# Work instruction
The entire listing below is to be transcribed without a single slip.

# Source material
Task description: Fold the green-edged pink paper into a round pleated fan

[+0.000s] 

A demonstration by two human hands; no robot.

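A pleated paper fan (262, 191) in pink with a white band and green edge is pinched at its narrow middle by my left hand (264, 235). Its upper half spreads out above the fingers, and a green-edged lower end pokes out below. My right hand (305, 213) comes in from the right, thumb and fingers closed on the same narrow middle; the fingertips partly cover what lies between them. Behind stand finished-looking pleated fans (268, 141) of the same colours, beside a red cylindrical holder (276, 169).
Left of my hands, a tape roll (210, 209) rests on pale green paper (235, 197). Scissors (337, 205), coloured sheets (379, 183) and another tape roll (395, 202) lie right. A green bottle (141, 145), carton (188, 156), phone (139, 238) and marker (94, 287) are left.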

# Task answer
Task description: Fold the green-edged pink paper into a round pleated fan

[+0.000s] 

A demonstration by two human hands; no robot.

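A pleated paper fan (262, 191) in pink with a white band and green edge is pinched at its narrow middle by my left hand (264, 235). Its upper half spreads out above the fingers, and a green-edged lower end pokes out below. My right hand (305, 213) comes in from the right, thumb and fingers closed on the same narrow middle; the fingertips partly cover what lies between them. Behind stand finished-looking pleated fans (268, 141) of the same colours, beside a red cylindrical holder (276, 169).
Left of my hands, a tape roll (210, 209) rests on pale green paper (235, 197). Scissors (337, 205), coloured sheets (379, 183) and another tape roll (395, 202) lie right. A green bottle (141, 145), carton (188, 156), phone (139, 238) and marker (94, 287) are left.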

The required output has been given.